A good relationship is all about teamwork. And teamwork is about building on strengths. Your feminine energy will provide an essential counterbalance to the masculine energy brought to it by your husband. When you can trust a man to do this, it's an
incredibly liberating feeling. You're free to truly be yourself, without fear of criticism or
judgment. Similarly, when a man feels like HE can trust YOU to do the same for him, he feels free to express his genuine nature. He doesn't need to worry about what you might think. He doesn't have to censor his thoughts, or fear your rejection. A man who feels safe and secure in his relationship doesn't have to hold anything back.

If you present yourself as a supportive, joyous, and loving presence to a man, then you will bring out the best in him. He won't have to feel possessive or controlling of you, because he trusts you. You'll both be able to express yourselves honestly without fear of emotional recrimination. THAT is the true definition of a healthy relationship - and it all boils down to HONESTY and COMMUNICATION.

Don't set aside your own wants and needs for the sake of the relationship. You have to
recognize your own right - and NEED - to have your desires met, too. If something is important to you, ARTICULATE it. A man would rather trust in your strength to disagree with him and have opinions and values of your own, than have his own way all the time and be forever unchallenged. Don't let him make all the decisions for you. Accept the responsibility of making decisions for both of you as a couple where necessary.
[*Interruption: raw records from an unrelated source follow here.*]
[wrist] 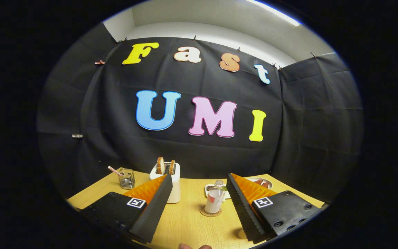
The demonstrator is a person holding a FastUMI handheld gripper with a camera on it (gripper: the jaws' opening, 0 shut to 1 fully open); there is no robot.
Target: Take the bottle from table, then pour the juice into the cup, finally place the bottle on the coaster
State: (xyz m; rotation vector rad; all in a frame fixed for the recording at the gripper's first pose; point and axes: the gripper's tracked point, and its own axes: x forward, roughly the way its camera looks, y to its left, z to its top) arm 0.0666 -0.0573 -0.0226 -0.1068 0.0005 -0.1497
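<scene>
A small clear bottle [215,197] with a pale cap and a little pinkish juice stands upright on a round cork coaster [210,212] on the wooden table [188,221]. It is ahead of my gripper [198,177], in the gap between the fingers and nearer the right one. The fingers are spread wide, touch nothing and hold nothing. A glass cup [126,178] with a straw stands at the back left of the table, beyond the left finger.
A white toaster [173,186] with two bread slices stands just beyond the left fingertip. Behind the bottle lie a small white dish [208,188] and a plate [263,182] of food. A pale object [242,234] peeks out under the right finger. The booth wall closes off the back.
</scene>
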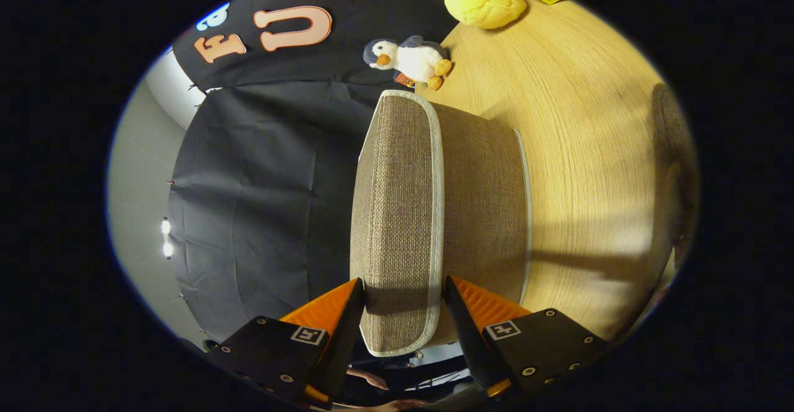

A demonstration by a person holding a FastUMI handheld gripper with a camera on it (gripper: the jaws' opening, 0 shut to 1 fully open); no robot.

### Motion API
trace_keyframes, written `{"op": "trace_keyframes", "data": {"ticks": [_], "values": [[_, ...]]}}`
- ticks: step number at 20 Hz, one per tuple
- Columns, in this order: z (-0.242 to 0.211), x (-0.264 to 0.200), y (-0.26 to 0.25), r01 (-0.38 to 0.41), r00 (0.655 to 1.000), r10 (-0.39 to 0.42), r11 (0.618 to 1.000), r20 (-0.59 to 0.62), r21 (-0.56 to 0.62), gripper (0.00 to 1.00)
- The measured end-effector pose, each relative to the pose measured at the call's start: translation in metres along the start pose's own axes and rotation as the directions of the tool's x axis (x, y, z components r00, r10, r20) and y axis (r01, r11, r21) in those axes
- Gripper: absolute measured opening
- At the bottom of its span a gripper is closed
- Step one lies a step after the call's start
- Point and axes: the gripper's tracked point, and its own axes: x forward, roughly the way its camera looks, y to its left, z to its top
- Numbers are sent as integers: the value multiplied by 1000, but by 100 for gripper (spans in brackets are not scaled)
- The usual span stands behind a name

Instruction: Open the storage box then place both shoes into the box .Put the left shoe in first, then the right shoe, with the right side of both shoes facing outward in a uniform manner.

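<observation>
**Storage box lid caught between the fingers, shoes yet to come**

Storage box (484,213) sits on the wooden table (589,120), a woven fabric affair with pale piping, and the whole picture is rolled a quarter turn, so the tabletop runs up one side and the box rises sideways off it. And the lid (397,213) is the story: its edge lies right between the two fingers, with the gripper (403,303) astride the near end. One finger flanks the lid's outer face, the other is tucked against the seam where lid meets box wall. Whether they are truly pinching the cloth or just bracketing it, hard to call; both look close against it, but firm pressure cannot be confirmed.

Why hold it there? A likely reading is that the lid's rim is the only purchase for lifting it, and the rolled wrist lets the fingers straddle that thin edge.

The lid's long axis runs straight away from the fingers, its far rounded corner pointing toward the toys. Box appears closed or barely cracked, so the opening step looks under way.

Beyond the far end, a plush penguin (412,58) lies on the table's edge, and further off a yellow plush (484,1). The booth's dark cloth (260,213) hangs behind
</observation>
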Motion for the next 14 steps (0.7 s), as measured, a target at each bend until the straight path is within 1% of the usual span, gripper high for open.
{"op": "trace_keyframes", "data": {"ticks": [1, 4, 6, 7, 10, 12, 14], "values": [[0, -2, 2, -11, 1000, 11, 1000, -1, 6, 77], [4, -4, 7, -50, 999, 50, 999, 8, 21, 64], [2, -9, 11, -71, 997, 71, 997, 2, 23, 59], [5, -13, 22, -108, 994, 107, 994, 11, 32, 59], [20, -21, 57, -185, 981, 184, 983, 57, 4, 59], [32, -25, 78, -236, 967, 234, 972, 99, 7, 51], [41, -28, 85, -243, 960, 241, 970, 143, -3, 42]]}}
Take the reins every so often and prove that you're capable of offering DIRECTION and PURPOSE when needed.

One sign of an unhealthy relationship is when the balance of power is unequal. If one person is used to getting their way more often than not, the relationship turns into a battleground. Resentments grow. Bitterness flourishes. The aim of a relationship is to SUPPORT your partner, and receive support from them in return. The moment that that support turns into competition, you're no longer partners - you're COMPETITORS.
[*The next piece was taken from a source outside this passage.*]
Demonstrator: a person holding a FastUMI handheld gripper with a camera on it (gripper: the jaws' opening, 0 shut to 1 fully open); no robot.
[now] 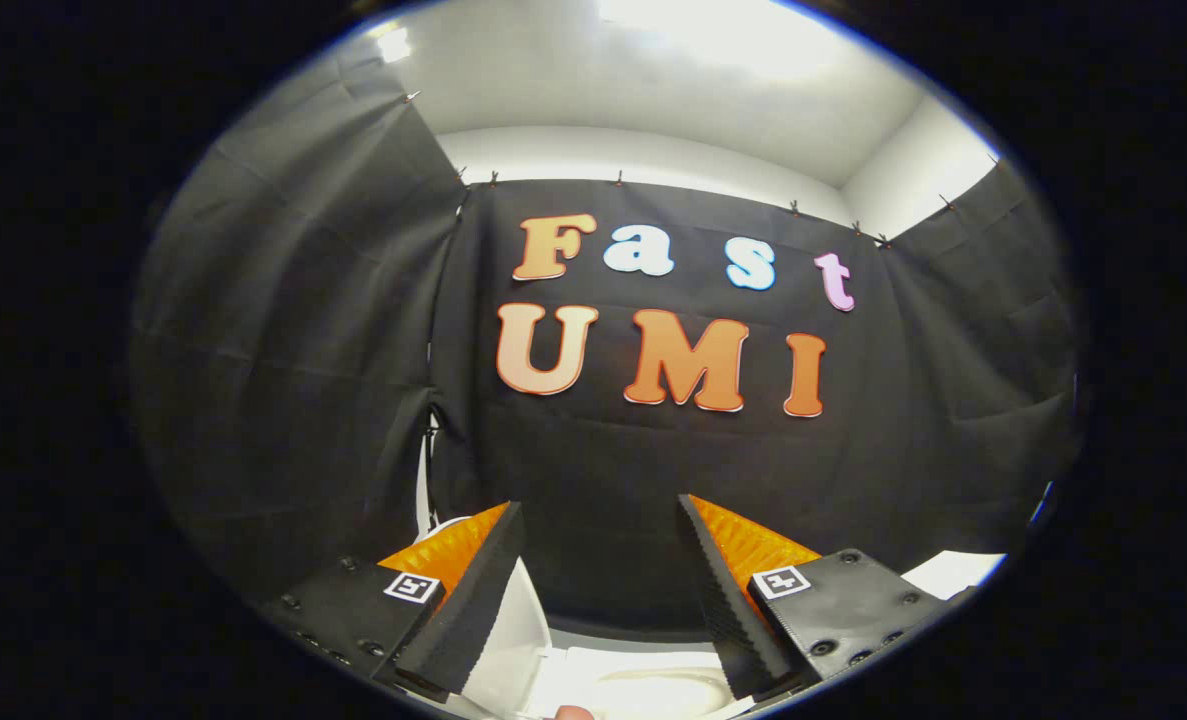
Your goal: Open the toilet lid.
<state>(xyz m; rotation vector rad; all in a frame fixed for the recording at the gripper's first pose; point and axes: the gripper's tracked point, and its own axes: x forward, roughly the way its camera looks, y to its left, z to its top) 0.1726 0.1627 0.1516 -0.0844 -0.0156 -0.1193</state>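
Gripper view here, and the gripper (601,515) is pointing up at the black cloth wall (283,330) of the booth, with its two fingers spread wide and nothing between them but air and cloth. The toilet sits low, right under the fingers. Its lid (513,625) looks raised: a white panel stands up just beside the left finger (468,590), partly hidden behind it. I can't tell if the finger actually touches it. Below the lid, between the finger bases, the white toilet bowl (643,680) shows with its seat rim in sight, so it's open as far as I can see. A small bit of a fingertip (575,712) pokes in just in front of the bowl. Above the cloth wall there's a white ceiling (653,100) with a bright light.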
Couples who agree on EVERYTHING are NOT a healthy couple. They're just suppressing what they honestly feel. If you use the "agreement = acceptance = winning" and "disagreement = rejection = losing" mode of thinking, there'll be too much at stake
for you to even ALLOW your partner to think differently from you. Every time your partner disagrees with you, it'll feel like a rejection of your beliefs and
what you stand for.

Committing yourself to GROWING YOUR RELATIONSHIP also implies that you understand the importance of putting EFFORT into your relationship. You are in a relationship because being together is more fun than being alone. Healthy, happy relationships not only help us to enjoy our lives more; they also actually help
to keep us healthy! It's a medical fact that happier people have stronger immune systems, and are less prone to disease, than unhappy people.

May Allah grant us the best of relations with our spouse. Ameen.